前回の部会におきまして、横尾委員から、高齢者の保健事業と介護予防の一体的実施につきましての資料をきちんと入れるべきだという御指摘がございましたので、参考資料3の55ページ以下に関係の資料を入れております。
簡単ですが以上でございます。
○遠藤部会長 ありがとうございました。
それでは、ただいまの説明において、何か御質問はございますか。
佐野委員、どうぞ。
○佐野委員 先ほどの参考資料2のほうでございますけれども、前回依頼した件について、資料作成をありがとうございました。
これを見ますと、要は、今、現役世代の人口が減少した分について、高齢者と現役世代で折半する仕組みになっているという記載がされていますが、それでも、現役世代の支援金の伸びが大きく上回っているというのは、結局、後期高齢者の人口増加を踏まえた形になっていないのではないかと感じます。
そういう意味で、後期高齢者の負担率についても見直しをする必要があるのではないかと。仮に、今の仕組みのままであれば、今後、さらに、2022年、2025年と、この差が大きく広がっていくのではないかという感じがしますので、可能であれば、そういうところもどういうふうになるのか、また、試算をいただければありがたいと思います。
以上です。
○遠藤部会長 ありがとうございます。
事務局、しかるべき対応をお願いいたします。
何かあれば、お願いします。
○仲津留課長 調査課長でございます。
今、佐野委員から、後期高齢者と現役世代の保険料の見通しについてのお尋ねがございました。
昨年の5月に、2040年を見据えた社会保障の将来見通しを公表させていただいておりますけれども、この資料の中でお示ししているように、例えば、経済のベースラインの場合で、計画ベースの場合は、後期高齢者の保険料は、2018年度で5,800円から2025年度では6,400円という数字が示されております。
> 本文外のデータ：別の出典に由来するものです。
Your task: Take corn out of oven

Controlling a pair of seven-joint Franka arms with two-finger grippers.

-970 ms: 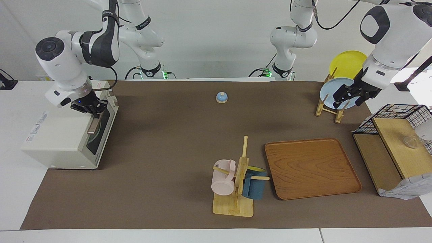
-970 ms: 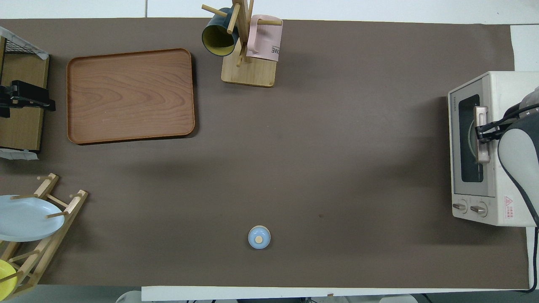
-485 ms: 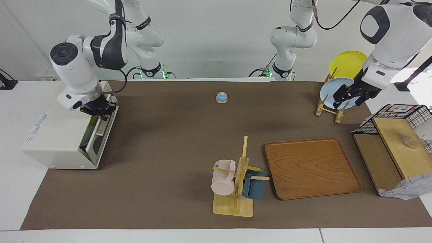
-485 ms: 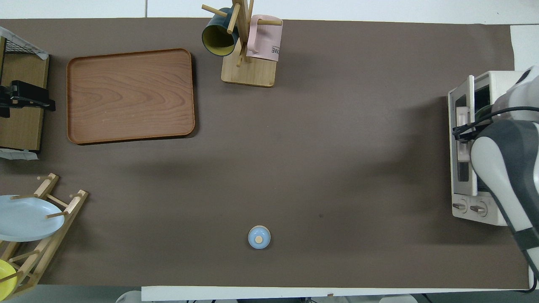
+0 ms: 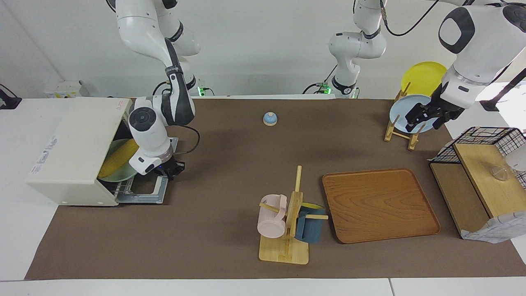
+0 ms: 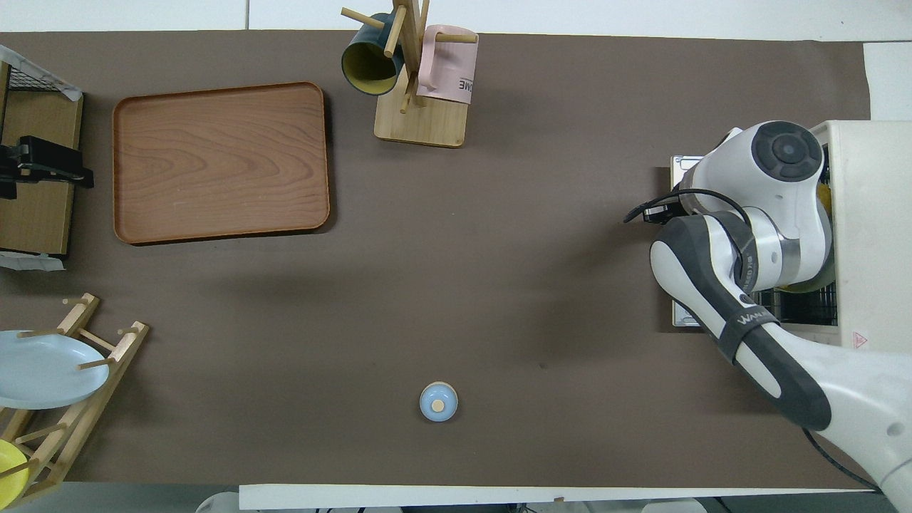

これは年率に換算しますと、約+1.4%の伸びということになります。現役世代の保険料の代表として、健康保険組合の保険料率で見ますと、2018年度が9.2%から2025年度では9.8%ということを示されておりまして、これも同様に年率換算をいたしますと、約+0.9%の伸びになるということが示されております。
以上でございます。
○遠藤部会長 佐野委員、よろしいでしょうか。
○佐野委員 今回の参考資料2については、今後、どういう形の見通しになるかというところを示していただきたいということでございますので、そこをお願いできればと思います。
○仲津留課長 それにつきましては、2040年の推計では、この数字についてはお示ししてないところで、現在、手元には数字はございませんけれども、どのようなことができるかも含めて、考えさせていただきたいと思います。
○遠藤部会長 ほかに何か御質問はございますか。
松原委員、どうぞ。
○松原委員 この資料の意味もよくわかりますし、これから高齢社会を迎えるにおいて、さらに、現役世代に負担がかかるというのも事実であります。
ただ、現役の人たちに負担をかけて、それで悪い、お年寄りにお金がかかって、これは悪いという話だけで考えては私はならないと思います。今回、未曾有の大洪水があって大変心配しました。確かに大変大きな被害が出ましたけれども、もしも、高齢者の方々が税金を払ってつくってくださったダムがなかったら、恐らくもっと大変なことになったのではないかと思いながら心配していたところであります。
つまり、高齢者の皆さんは働いて、今、年金しかありません。ですけれども、働いて税金を納めて、その結果、日本の国が高度成長して、道路を整備し、そして、ダムをつくり、いろいろなことに対応してきたわけであります。今、若者たちがその恩恵に浴している以上、お年の人たちが病気になって苦しんでいるのを互いに助けるというのは、ある意味では当たり前のことではないかと思います。そういった点に立っても、よく御検討をいただければと思いますし、何らかの新たな財源、あるいは、対応が必要であるということについては、私どもも十分に理解しておるところであります。
以上です。
○遠藤部会長 ありがとうございました。
ほかに何かございますか。
よろしゅうございますか。
それでは、特に御意見等なければ、本日の審議会はこれにて終了したいと思います。
次回の開催日につきましては、追って、事務局より連絡をお願いいたしたいと思います。
それでは、本日はこれまでとさせていただきます。どうも、御多忙の中、ありがとうございました。